Output the full listing word for word.

==================================================

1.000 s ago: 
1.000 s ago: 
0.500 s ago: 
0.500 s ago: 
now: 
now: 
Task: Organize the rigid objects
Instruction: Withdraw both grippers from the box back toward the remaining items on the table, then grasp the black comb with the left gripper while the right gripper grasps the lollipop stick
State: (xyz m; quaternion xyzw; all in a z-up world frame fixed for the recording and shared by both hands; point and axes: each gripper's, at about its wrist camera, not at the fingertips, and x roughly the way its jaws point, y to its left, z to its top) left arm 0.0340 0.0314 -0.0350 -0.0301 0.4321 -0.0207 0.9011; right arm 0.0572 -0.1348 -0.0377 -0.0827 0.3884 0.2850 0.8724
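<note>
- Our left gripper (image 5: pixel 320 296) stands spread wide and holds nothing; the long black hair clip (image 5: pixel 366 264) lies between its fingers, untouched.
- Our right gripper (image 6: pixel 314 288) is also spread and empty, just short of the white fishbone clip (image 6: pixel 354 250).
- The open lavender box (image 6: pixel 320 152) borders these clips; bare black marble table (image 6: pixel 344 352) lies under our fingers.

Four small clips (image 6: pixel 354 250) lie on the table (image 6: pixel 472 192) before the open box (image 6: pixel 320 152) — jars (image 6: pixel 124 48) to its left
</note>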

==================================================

▸ **Response to this task**
1.000 s ago: 
1.000 s ago: 
0.500 s ago: 
0.500 s ago: 
now: 
now: 
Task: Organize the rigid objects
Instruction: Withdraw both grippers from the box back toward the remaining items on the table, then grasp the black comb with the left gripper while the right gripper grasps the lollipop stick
State: (xyz m; quaternion xyzw; all in a z-up world frame fixed for the recording and shared by both hands; point and axes: each gripper's, at about its wrist camera, not at the fingertips, and x roughly the way its jaws point, y to its left, z to its top) left arm 0.0340 0.0314 -0.0350 -0.0301 0.4321 -0.0207 0.9011; right arm 0.0572 -0.1348 -0.0377 -0.0827 0.3884 0.2850 0.8724
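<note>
- Our left gripper (image 5: pixel 320 296) stands spread wide and holds nothing; the long black hair clip (image 5: pixel 366 264) lies between its fingers, untouched.
- Our right gripper (image 6: pixel 314 288) is also spread and empty, just short of the white fishbone clip (image 6: pixel 354 250).
- The open lavender box (image 6: pixel 320 152) borders these clips; bare black marble table (image 6: pixel 344 352) lies under our fingers.

Four small clips (image 6: pixel 354 250) lie on the table (image 6: pixel 472 192) before the open box (image 6: pixel 320 152) — jars (image 6: pixel 124 48) to its left
</note>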

No further answer is expected.